Kamis, 08 Maret 2012

EDELWEISS AND SEPTEMBER chapter two

 
#2. Dag dig dug—Suara genderang atau …

Berkat perkenalan yang sangat memalukan, Bi Aini tidak pernah absen ke kosku. Baik membawakanku barang dagangannya –nasi bungkus dong tentunya– atau barang-barang pesananku: beras, sayur atau lauk. Karena sebenarnya aku lebih suka masak sendiri daripada beli. Tapi, setelah mengenal bidadari yang baik hati seperti bi Aini, kadang aku lebih memilih membeli nasi bungkusnya. Soalnya masakannya mirip-mirip masakan mamaku
***
“Kak Ember nggak kuliah?” Jumaidi, teman satu kos dan satu kelasku yang paling rajin.
“Kuliah dong, Dek.” Aku melihat jam tanganku yang sudah usang –saking tuanya jarum detiknya sudah hilang entah kemana dan aku tidak tau bagaimana proses hilangnya– . Ah, masih ada limabelas menit lagi. Dasar Jumaidi, rajin bener. Kadang-kadang malah tigapuluh menit sebelum jam masuk dia sudah ada di kampus. Tapi, aku suka berteman dengan orang pintar dan rajin seperti dia.
“Mau samaan?” tanyanya lagi. sekarang dia sudah ada di atas sepeda motornya.
Tanpa berkata apa-apa, aku masuk ke dalam kamar dan mengambil tasku kemudian memakai sepatu.

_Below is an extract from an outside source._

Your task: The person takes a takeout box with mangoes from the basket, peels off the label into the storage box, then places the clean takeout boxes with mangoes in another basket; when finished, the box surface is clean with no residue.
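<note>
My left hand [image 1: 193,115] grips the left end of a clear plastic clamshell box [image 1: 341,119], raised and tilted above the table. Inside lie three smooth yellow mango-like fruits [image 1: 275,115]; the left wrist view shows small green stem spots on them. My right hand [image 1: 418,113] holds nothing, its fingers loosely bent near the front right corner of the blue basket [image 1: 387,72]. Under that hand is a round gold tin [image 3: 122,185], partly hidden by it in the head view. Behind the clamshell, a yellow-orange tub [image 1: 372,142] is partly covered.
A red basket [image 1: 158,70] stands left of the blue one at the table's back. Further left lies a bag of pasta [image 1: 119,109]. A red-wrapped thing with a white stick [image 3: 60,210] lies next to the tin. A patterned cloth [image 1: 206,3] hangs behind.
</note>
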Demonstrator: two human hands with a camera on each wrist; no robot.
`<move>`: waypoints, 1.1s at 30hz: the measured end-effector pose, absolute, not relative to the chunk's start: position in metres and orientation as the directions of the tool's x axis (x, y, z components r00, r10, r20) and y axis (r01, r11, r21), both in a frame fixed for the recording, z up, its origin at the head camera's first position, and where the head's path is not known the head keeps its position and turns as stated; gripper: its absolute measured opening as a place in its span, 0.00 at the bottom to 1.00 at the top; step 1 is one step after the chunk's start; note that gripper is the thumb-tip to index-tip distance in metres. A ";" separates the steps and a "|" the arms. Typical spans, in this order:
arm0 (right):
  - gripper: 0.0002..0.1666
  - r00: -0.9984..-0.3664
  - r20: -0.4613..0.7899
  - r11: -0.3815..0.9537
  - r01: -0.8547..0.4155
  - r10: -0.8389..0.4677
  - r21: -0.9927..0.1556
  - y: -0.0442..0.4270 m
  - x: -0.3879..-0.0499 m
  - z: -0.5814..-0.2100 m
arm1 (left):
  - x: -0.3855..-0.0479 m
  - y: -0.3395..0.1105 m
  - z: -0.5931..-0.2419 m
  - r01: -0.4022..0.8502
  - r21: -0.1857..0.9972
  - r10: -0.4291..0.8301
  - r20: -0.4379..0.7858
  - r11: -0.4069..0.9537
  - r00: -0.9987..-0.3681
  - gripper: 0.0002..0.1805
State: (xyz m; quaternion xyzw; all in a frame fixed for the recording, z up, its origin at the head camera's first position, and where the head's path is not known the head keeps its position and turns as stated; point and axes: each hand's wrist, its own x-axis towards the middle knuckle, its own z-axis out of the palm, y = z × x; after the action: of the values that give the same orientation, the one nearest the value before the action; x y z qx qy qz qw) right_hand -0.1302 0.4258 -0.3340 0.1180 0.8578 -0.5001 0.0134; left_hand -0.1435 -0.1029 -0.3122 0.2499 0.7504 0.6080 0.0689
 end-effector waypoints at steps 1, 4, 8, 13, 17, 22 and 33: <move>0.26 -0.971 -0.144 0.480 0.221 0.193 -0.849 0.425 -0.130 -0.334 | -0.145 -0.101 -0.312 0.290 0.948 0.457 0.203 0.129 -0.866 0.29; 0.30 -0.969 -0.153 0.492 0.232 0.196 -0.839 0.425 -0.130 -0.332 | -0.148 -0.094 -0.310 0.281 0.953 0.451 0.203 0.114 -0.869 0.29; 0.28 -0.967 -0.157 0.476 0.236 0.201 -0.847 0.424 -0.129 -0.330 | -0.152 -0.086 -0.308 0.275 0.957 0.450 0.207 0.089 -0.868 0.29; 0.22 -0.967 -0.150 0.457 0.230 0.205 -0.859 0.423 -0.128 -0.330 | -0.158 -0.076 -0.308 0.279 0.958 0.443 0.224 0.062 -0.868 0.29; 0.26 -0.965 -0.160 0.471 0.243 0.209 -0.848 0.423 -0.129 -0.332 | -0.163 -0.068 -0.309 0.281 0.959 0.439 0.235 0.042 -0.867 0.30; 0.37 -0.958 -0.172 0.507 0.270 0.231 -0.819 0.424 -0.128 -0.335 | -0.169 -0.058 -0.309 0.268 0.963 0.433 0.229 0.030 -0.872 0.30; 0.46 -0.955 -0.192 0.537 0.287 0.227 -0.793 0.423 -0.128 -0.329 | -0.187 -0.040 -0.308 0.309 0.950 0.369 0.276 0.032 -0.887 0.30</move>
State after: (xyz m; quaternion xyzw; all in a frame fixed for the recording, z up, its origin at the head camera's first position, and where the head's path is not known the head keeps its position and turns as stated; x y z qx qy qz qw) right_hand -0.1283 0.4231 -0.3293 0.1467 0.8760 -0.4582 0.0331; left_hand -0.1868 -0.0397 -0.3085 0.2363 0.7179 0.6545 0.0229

Setelah mengunci kamar, aku naik di belakangnya.
Ya, aku masih kuliah. Pasti kedengarannya lucu. Di usia ke-25 tahun aku masih semester satu. Hanya ada satu alasan untuk hal ini dan aku tidak berminat untuk membahasnya. Kalian bertanya, aku akan menjawab no comment. Yang jelas aku tidak masalah menjalani kuliahku semester satu diusiaku yang tua ini.
***

EDELWEISS AND SEPTEMBER chapter one

#1. Perkenalan—Pagi pertamaku di tempat yang baru
Lima belas Desember, akhirnya aku pindah lagi. Kali ini ke tempat yang jauh dan tak ada yang mengenalku. Aku yakin pasti bisa menjalankan hidup yang baru ini. Tapi, aku tidak yakin apakah aku akan diterima lebih baik di sini daripada di tempatku sebelumnya. Ya Tuhan, tetaplah di sampingku.
Pagi ini aku meninggalkan tempat tidurku lebih awal. Sambil menyeruput the hangat, aku duduk di kursi rotan yang ada di depan kamar kosku. Aku menghirup udara pagi yang segar untuk pertama kalinya di tempatku yang baru ini. Memerhatikan keramaian pagi yang ceria. Para pedagang, ibu-ibu yang menyapu halaman depan rumahnya, serta orang-orang yang jogging. Wah, ini membuatku semangat. Aku beranjak dari dudukku kemudian meloncat-loncat kecil.
Sayangnya aku masih memakai baju –tidur– t-shirt bermotif spongebobku. Kalau tidak, aku pasti sudah mengekor orang-orang yang jogging tadi. Aku memang akan sangat bersemangat jika melihat orang-orang yang bersemangat. Itu seperti motivasi untukku.
Aduh, tapi perutku sepertinya tidak bersahabat. Lapeeerrrrr. Perutku bunyi ala perut keroncongan gitu deh yang semua orang pasti tau bunyinya bagaimana. Teh hangat tadi rupanya tidak mampu menyogok perut lapar. Aku kembali masuk ke kamarku dan melihat persediaan makanan. Alamak, kosong melompong. Tidak ada sebutir beras atapun sepotong tempe yang selalu menjadi menu kesukaanku.